Segment Open

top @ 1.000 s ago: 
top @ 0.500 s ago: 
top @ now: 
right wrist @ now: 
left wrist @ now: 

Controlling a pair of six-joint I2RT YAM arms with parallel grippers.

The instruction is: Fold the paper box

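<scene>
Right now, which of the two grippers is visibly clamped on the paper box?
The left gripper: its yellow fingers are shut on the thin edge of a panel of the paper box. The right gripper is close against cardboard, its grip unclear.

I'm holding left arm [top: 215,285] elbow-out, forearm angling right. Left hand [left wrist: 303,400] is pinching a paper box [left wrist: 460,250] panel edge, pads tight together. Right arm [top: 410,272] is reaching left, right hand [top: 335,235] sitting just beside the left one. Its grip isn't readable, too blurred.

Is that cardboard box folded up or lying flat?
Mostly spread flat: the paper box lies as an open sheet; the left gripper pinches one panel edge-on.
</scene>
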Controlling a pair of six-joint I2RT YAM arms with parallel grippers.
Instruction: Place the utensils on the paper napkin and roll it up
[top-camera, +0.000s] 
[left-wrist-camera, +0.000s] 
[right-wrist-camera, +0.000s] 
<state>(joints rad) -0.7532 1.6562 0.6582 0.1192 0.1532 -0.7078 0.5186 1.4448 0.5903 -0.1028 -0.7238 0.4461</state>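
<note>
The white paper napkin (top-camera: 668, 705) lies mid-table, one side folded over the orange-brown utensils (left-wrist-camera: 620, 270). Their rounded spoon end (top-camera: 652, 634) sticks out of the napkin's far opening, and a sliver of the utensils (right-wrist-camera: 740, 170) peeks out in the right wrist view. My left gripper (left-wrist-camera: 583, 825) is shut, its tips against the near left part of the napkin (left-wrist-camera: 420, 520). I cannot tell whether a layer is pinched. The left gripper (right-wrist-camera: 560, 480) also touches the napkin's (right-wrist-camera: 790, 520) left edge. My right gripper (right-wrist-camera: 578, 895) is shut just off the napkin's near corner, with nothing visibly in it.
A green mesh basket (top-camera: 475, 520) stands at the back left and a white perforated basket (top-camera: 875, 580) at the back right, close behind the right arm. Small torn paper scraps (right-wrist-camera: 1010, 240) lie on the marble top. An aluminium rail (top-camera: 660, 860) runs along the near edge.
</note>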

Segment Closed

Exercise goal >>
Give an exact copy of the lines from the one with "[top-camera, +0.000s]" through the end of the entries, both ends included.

Exercise response >>
[top-camera, +0.000s] 
[left-wrist-camera, +0.000s] 
[right-wrist-camera, +0.000s] 
<state>(joints rad) -0.7532 1.6562 0.6582 0.1192 0.1532 -0.7078 0.5186 1.4448 0.5903 -0.1028 -0.7238 0.4461</state>
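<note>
The white paper napkin (top-camera: 668, 705) lies mid-table, one side folded over the orange-brown utensils (left-wrist-camera: 620, 270). Their rounded spoon end (top-camera: 652, 634) sticks out of the napkin's far opening, and a sliver of the utensils (right-wrist-camera: 740, 170) peeks out in the right wrist view. My left gripper (left-wrist-camera: 583, 825) is shut, its tips against the near left part of the napkin (left-wrist-camera: 420, 520). I cannot tell whether a layer is pinched. The left gripper (right-wrist-camera: 560, 480) also touches the napkin's (right-wrist-camera: 790, 520) left edge. My right gripper (right-wrist-camera: 578, 895) is shut just off the napkin's near corner, with nothing visibly in it.
A green mesh basket (top-camera: 475, 520) stands at the back left and a white perforated basket (top-camera: 875, 580) at the back right, close behind the right arm. Small torn paper scraps (right-wrist-camera: 1010, 240) lie on the marble top. An aluminium rail (top-camera: 660, 860) runs along the near edge.
</note>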

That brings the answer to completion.